This is the mail archive of the
xsl-list@mulberrytech.com
mailing list .
Re: Character encoding problem
- To: xsl-list at lists dot mulberrytech dot com
- Subject: Re: [xsl] Character encoding problem
- From: Uche Ogbuji <uche dot ogbuji at fourthought dot com>
- Date: Thu, 24 May 2001 16:56:04 -0600
- Reply-To: xsl-list at lists dot mulberrytech dot com
Could you zip up and send these files? Cut and paste isn't bringing over the
UTF-16 properly.
Thanks.
--Uche
> Hi, folks--
>
> I'm developing a simple XSLT transformation for selecting languages
> (English or Japanese) on a bilingual website. It takes a source XHTML
> document with paired headings in English and Japanese, e.g.:
>
> <p xml:lang="en">
> [ some stuff in English ]
> </p>
> <p xml:lang="ja">
> [ same content in Japanese ]
> </p>
>
> ... and outputs everything in the selected language plus any content
> that has no language specified. At least that's the theory. I've tried
> processing it w/ (full) Saxon and 4XSLT's command line interfaces, but
> keep getting errors:
>
> Saxon:
> $ saxon main.html i18n.xsl currentLanguage=en
> Transform failed: =US-ASCII
>
> The above 'saxon' is a simple shell script I wrote just to
> save typing. It just invokes 'java com.icl.saxon.Whatever
> [<args>]'.
>
> 4XSLT:
> $ 4xslt -DcurrentLanguage=en main.html i18n.xsl
> [ long stack trace ]
> TypeError: argument(2) to filter() must be a sequence type
>
> The 4XSLT error looks like a possible bug, but the Saxon output is
> just plain puzzling.

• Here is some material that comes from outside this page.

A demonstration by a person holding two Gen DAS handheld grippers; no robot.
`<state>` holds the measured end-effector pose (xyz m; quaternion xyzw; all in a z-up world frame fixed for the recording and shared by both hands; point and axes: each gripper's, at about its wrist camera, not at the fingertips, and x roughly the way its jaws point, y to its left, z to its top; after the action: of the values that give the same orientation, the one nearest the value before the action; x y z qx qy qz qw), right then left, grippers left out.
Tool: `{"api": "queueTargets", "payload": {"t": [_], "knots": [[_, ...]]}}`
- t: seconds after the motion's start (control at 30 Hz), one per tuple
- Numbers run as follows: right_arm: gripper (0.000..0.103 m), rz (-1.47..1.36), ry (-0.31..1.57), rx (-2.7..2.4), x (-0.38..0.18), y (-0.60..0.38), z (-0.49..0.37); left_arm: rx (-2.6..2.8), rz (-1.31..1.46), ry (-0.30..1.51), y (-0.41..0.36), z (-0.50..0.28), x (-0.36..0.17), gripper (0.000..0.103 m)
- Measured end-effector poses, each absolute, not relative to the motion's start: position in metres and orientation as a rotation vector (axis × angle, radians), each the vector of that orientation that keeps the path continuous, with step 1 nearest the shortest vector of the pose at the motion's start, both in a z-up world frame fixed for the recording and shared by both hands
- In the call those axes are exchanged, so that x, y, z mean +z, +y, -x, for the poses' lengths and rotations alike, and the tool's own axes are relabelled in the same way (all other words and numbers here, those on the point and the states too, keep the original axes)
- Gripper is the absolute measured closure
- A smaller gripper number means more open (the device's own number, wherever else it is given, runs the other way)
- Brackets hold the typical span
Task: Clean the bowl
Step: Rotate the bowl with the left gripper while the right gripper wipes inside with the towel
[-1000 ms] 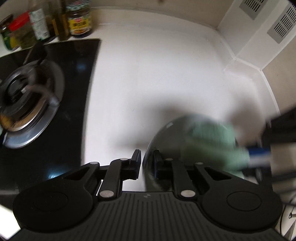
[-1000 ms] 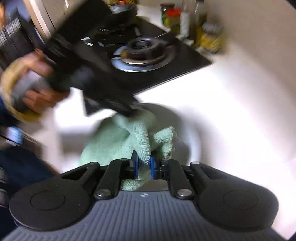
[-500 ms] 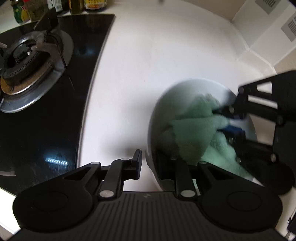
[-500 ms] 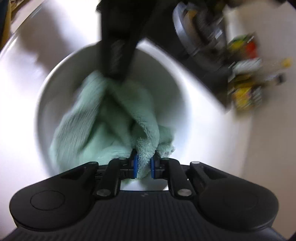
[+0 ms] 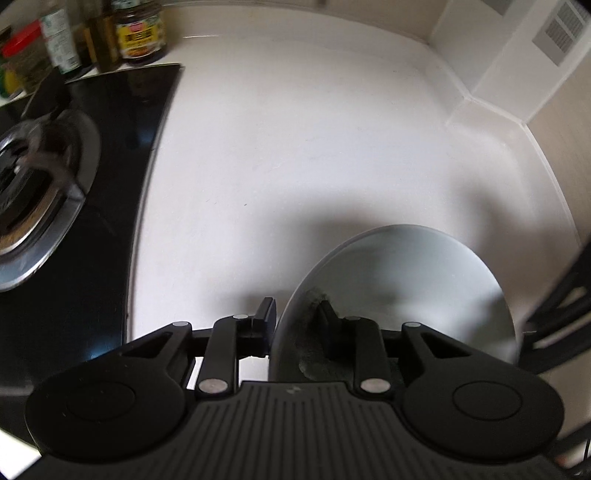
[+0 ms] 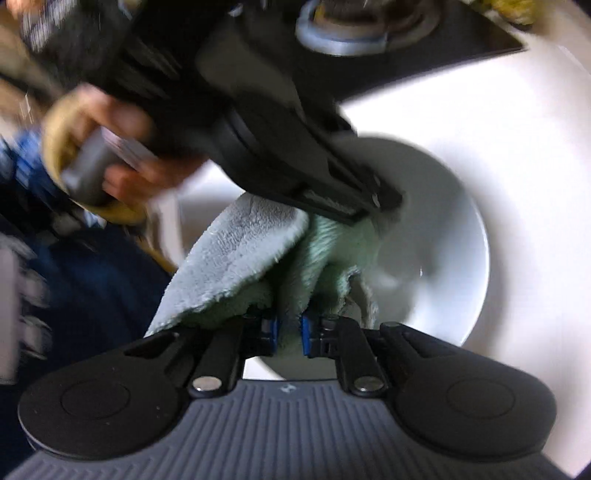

Where is 'US-ASCII' coming from? I edit the
> source in EUC-JP, then convert it to UTF-8 or UTF-16 (same results
> either way) using iconv.
>
> So, can anybody give me a clue? Any leads would be much appreciated.
>
> Matt Gushee
>
>
> ---- i18n.xsl ---------------------------------------------
>
> <?xml version="1.0"?>
> <!-- None of the commentings-out made any difference -->
> <xsl:stylesheet version="1.0"
> xmlns:xsl="http://www.w3.org/1999/XSL/Transform">
>
> <xsl:param name="currentLanguage" select="'en'"/>
>
> <xsl:variable name="charEncoding">
> <xsl:choose>
> <xsl:when test="$currentLanguage='en'">iso-8859-1</xsl:when>
> <xsl:when test="$currentLanguage='ja'">euc-jp</xsl:when>
> <xsl:otherwise>utf-8</xsl:otherwise>
> </xsl:choose>
> </xsl:variable>
>
> <xsl:output method="html" encoding="$charEncoding"/>
>
> <xsl:template match="/">
> <xsl:apply-templates/>
> </xsl:template>
>
> <!-- <xsl:template match="*[lang($currentLanguage) or not(@xml:lang)]"> -->
> <xsl:template match="*[lang($currentLanguage)]">
> <xsl:copy>
> <!-- <xsl:for-each select="@*[name() != 'id']"> -->
> <xsl:for-each select="@*">
> <xsl:copy/>
> </xsl:for-each>
> <xsl:apply-templates/>
> </xsl:copy>
> </xsl:template>
>
> </xsl:stylesheet>
>
>
> --- main.html [pre-conversion: euc-jp encoding] --------------
>
> <?xml version="1.0" encoding="UTF-16"?>
> <!--
> <!DOCTYPE html PUBLIC
> "-//W3C//DTD XHTML 1.1//EN"
> "/usr/local/share/xml/xhtml/xhtml11.dtd"
> >
> -->
> <html xmlns="http://www.w3.org/1999/xhtml"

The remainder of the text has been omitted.